Transport Canada issued Supplemental Type Certificate (STC) number SH16-46 to Van Horn Aviation on October 27, 2016, for our 206B main rotor blades. The issuance of the STC now allows Canadian operators to install and fly VHA composite main rotor blades on their Bell 206B/H-92 JetRangers. To download the Transport Canada STC, click here.

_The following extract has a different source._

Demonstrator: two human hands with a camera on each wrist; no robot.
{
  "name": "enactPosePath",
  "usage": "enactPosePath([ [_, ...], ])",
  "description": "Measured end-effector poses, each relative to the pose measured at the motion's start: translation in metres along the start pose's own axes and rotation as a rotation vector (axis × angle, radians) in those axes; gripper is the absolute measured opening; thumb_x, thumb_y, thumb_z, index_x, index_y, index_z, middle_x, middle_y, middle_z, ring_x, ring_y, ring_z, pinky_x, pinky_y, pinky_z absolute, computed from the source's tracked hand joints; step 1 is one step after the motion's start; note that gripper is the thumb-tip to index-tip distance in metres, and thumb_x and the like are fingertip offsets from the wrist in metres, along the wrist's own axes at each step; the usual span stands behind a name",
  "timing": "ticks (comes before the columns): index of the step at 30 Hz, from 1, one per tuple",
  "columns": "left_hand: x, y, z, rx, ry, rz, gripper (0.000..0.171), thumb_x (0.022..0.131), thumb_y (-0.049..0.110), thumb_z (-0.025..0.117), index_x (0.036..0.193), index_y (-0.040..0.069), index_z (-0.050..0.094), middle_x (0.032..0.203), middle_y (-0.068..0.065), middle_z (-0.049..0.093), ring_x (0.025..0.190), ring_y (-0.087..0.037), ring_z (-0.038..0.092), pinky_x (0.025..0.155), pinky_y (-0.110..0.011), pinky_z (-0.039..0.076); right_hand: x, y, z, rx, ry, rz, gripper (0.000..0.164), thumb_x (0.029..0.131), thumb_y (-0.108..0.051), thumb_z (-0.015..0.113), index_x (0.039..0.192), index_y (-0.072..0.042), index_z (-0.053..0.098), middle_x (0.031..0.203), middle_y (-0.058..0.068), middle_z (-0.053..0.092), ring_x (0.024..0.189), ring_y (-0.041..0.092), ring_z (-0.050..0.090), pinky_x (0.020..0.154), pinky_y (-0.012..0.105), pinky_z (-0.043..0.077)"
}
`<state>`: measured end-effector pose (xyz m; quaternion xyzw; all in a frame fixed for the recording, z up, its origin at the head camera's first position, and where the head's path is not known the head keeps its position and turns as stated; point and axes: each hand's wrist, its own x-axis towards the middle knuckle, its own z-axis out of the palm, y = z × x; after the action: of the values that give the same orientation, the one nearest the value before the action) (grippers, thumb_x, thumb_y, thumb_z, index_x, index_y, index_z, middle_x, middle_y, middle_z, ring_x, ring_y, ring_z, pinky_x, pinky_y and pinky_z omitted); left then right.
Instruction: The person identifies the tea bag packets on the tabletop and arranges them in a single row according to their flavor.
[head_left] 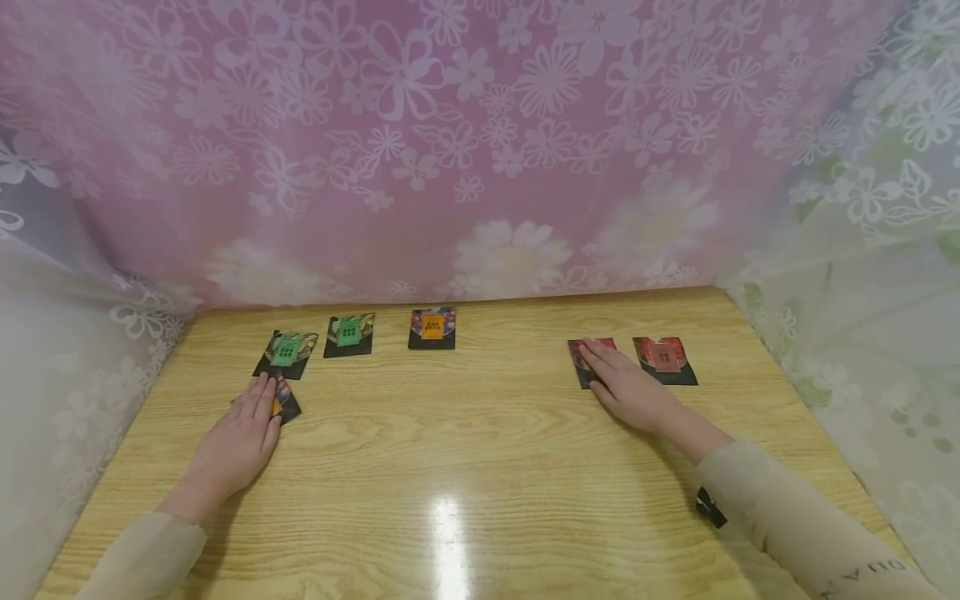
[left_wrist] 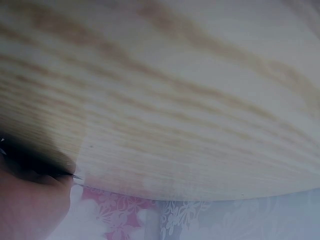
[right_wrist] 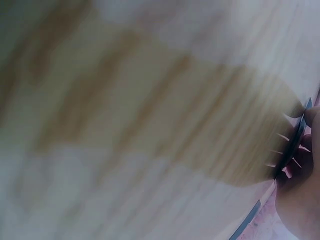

Van Horn Aviation (VHA) CEO Jim Van Horn and President Dean Rosenlof traveled to Valley Center, Calif., to witness the first installation and flight of VHA 206B main rotor blades on a customer’s helicopter. Bob Hoag, owner and operator of Hummingbird Helicopters, has been flying VHA tail rotor blades on his JetRangers for several years and enthusiastically offered to be the launch customer for the main blade. Hummingbird Helicopters specializes in agriculture aerial application, servicing difficult-to-reach crops and noise-sensitive areas where residential developments have sprung up next to crops.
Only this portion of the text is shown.